» TASK DESCRIPTION:
Give back the entire listing below, unaltered.

» COLLECTED MATERIAL:
+---+
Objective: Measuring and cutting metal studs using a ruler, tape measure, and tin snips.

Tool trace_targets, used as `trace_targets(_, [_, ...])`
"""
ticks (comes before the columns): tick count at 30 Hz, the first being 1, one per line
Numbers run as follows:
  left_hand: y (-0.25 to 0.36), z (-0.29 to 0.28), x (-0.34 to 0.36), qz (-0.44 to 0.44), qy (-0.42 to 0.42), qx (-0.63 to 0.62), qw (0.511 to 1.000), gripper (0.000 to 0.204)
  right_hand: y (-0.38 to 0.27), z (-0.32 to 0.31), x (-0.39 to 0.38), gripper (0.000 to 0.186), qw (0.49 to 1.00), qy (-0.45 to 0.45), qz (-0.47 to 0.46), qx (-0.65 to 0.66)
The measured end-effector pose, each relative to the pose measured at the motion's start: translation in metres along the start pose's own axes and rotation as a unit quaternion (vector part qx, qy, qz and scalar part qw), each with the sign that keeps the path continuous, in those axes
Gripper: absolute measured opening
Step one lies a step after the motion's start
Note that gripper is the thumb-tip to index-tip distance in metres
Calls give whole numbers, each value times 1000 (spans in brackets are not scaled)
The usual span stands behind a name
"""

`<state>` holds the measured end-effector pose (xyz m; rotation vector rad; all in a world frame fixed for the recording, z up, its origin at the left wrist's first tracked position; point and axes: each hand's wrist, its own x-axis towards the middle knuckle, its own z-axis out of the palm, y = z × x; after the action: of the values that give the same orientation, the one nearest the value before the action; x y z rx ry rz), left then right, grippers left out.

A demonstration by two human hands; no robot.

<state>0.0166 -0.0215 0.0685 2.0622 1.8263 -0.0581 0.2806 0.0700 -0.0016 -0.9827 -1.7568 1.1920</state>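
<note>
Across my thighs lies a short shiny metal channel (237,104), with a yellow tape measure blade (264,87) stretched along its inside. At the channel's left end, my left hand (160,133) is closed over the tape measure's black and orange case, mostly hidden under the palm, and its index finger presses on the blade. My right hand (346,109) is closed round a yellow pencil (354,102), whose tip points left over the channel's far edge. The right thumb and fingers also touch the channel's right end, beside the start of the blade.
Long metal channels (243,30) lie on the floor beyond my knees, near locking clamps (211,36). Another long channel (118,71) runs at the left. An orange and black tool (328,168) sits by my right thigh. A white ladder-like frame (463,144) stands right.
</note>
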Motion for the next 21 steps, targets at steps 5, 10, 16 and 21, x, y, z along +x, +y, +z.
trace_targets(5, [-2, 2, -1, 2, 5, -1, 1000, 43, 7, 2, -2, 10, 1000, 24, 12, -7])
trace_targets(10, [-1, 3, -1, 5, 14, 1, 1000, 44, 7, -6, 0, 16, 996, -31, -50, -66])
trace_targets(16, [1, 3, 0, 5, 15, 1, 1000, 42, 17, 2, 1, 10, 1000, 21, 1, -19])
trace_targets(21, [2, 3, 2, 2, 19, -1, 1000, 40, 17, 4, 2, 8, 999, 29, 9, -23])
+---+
» WRITTEN ANSWER:
Objective: Measuring and cutting metal studs using a ruler, tape measure, and tin snips.

Tool trace_targets, used as `trace_targets(_, [_, ...])`
"""
ticks (comes before the columns): tick count at 30 Hz, the first being 1, one per line
Numbers run as follows:
  left_hand: y (-0.25 to 0.36), z (-0.29 to 0.28), x (-0.34 to 0.36), qz (-0.44 to 0.44), qy (-0.42 to 0.42), qx (-0.63 to 0.62), qw (0.511 to 1.000), gripper (0.000 to 0.204)
  right_hand: y (-0.38 to 0.27), z (-0.32 to 0.31), x (-0.39 to 0.38), gripper (0.000 to 0.186), qw (0.49 to 1.00), qy (-0.45 to 0.45), qz (-0.47 to 0.46), qx (-0.65 to 0.66)
The measured end-effector pose, each relative to the pose measured at the motion's start: translation in metres along the start pose's own axes and rotation as a unit quaternion (vector part qx, qy, qz and scalar part qw), each with the sign that keeps the path continuous, in those axes
Gripper: absolute measured opening
Step one lies a step after the motion's start
Note that gripper is the thumb-tip to index-tip distance in metres
Calls give whole numbers, each value times 1000 (spans in brackets are not scaled)
The usual span stands behind a name
"""

`<state>` holds the measured end-effector pose (xyz m; rotation vector rad; all in a world frame fixed for the recording, z up, its origin at the left wrist's first tracked position; point and axes: each hand's wrist, its own x-axis towards the middle knuckle, its own z-axis out of the palm, y = z × x; after the action: of the values that give the same orientation, the one nearest the value before the action; x y z rx ry rz), left then right, grippers left out.

A demonstration by two human hands; no robot.

<state>0.0166 -0.0215 0.0685 2.0622 1.8263 -0.0581 0.2806 0.0700 -0.0016 -0.9827 -1.7568 1.1920</state>
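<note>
Across my thighs lies a short shiny metal channel (237,104), with a yellow tape measure blade (264,87) stretched along its inside. At the channel's left end, my left hand (160,133) is closed over the tape measure's black and orange case, mostly hidden under the palm, and its index finger presses on the blade. My right hand (346,109) is closed round a yellow pencil (354,102), whose tip points left over the channel's far edge. The right thumb and fingers also touch the channel's right end, beside the start of the blade.
Long metal channels (243,30) lie on the floor beyond my knees, near locking clamps (211,36). Another long channel (118,71) runs at the left. An orange and black tool (328,168) sits by my right thigh. A white ladder-like frame (463,144) stands right.
</note>
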Motion for the next 21 steps, targets at steps 5, 10, 16 and 21, x, y, z along +x, +y, +z.
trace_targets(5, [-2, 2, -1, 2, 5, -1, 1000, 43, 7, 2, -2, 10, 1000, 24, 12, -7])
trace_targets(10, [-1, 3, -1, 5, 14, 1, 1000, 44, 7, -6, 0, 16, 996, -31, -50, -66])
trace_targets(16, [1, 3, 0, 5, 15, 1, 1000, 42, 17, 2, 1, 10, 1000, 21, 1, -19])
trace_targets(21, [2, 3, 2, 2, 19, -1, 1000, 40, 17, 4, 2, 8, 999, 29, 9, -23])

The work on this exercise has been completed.